- Born: 31 May 1818 Birmingham, England
- Died: 25 December 1892 (aged 74) Handsworth, Staffordshire
- Occupation: Artist
- Years active: 1843–1873

= William Thomas Roden =

British artist (1818–1892)

William Thomas Roden (31 May 1818 – 25 December 1892) was a nineteenth-century English artist.

==Life==
William Thomas Roden was born in Bradford Street, Birmingham, England, the son of William and Sarah Roden. He was apprenticed to a Mr. Vye, an engraver, who was married to Roden's sister Lavinia. On Tye's recommendation, Roden moved to London to become an apprentice to George Thomas Doo.
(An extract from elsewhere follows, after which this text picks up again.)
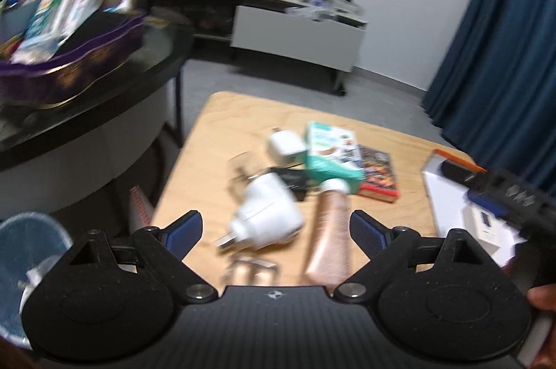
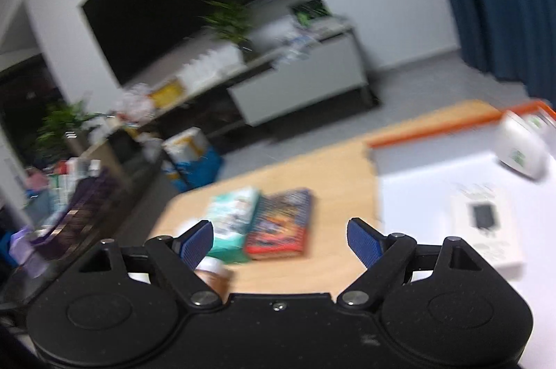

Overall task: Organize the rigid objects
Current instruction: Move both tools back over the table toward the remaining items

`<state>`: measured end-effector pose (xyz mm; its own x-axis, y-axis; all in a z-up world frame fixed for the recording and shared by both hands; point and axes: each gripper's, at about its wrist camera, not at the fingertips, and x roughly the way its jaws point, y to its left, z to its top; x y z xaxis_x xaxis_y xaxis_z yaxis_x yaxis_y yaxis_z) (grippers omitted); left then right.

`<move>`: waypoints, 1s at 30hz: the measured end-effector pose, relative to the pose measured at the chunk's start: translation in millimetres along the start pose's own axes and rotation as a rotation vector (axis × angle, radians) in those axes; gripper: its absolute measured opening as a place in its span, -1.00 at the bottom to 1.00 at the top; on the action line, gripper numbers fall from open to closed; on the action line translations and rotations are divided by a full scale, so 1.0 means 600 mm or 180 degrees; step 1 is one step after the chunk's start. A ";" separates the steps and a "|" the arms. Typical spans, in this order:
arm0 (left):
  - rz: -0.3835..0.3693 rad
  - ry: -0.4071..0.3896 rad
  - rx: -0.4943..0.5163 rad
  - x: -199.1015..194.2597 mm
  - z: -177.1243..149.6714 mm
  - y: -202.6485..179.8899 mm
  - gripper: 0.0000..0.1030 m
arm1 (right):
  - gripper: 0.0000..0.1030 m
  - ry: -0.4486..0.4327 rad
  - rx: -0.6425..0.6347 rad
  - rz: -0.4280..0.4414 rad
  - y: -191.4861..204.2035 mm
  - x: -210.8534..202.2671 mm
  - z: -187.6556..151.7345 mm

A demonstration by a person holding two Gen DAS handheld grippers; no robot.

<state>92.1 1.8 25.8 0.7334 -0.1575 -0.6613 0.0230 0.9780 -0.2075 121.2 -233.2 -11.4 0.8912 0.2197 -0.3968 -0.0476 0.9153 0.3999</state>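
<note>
Left wrist view: left gripper hangs above the wooden worktop with its jaws spread wide and nothing between the pads. Directly ahead, between the two blue fingertips, lie a white plug adapter and, just to its right, a pink tube with a white cap. A clear plastic piece lies below the adapter, close to the gripper body. Farther out, a small white charger touches a teal box, and a red-edged book lies beside the box on the right. A small black item lies between the adapter and the teal box. A white tray with an orange rim occupies the right edge of the worktop, partly covered by the right gripper, whose jaw state cannot be told in this view. A purple basket of packages stands on a separate dark table at the left.

Right wrist view: right gripper is released, jaws wide, holding nothing. The teal box and book lie side by side on the worktop, ahead of the left fingertip. The tube's cap shows under that finger. The white tray lies to the right, carrying a flat white carton and a white rounded device. Motion blur hides finer detail.
</note>
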 end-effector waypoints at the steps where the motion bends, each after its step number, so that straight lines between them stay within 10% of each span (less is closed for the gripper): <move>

He continued to practise engraving for about ten years. Later he returned to Birmingham, where he found success as a portrait painter.

The Birmingham painters William Roden Jr (professional portrait painter, working c. 1866-82), W. Frederick Roden (portrait and figure painter, working c. 1876 – 1889) and Mary Roden (flower painter, working c. 1881 – 1897), are thought to be three of his children.

He died on Christmas Day 1892, at his sister Lavinia's house in Handsworth, after a long illness.

==Career==
William Thomas Roden exhibited in London between 1843 and 1879, including six works at the Royal Academy, two at the British Institute (1806–67), and four at the Royal Society of British Artists.

He was a prominent figure within the Royal Birmingham Society of Artists. He exhibited between 1843 and 1887 and was a member for 25 years, from 1848 to 1873. In total, Roden exhibited 86 works at the RBSA Gallery, including 65 portraits (presumably all commissions, since none for sale); a few landscapes; paintings of biblical, literary, or classical subject matter; and some engravings. Notable sitters for Roden include Lord Palmerston, Lord Gladstone, Cardinal Newman, Joseph Chamberlain and fellow artist, Peter Hollins.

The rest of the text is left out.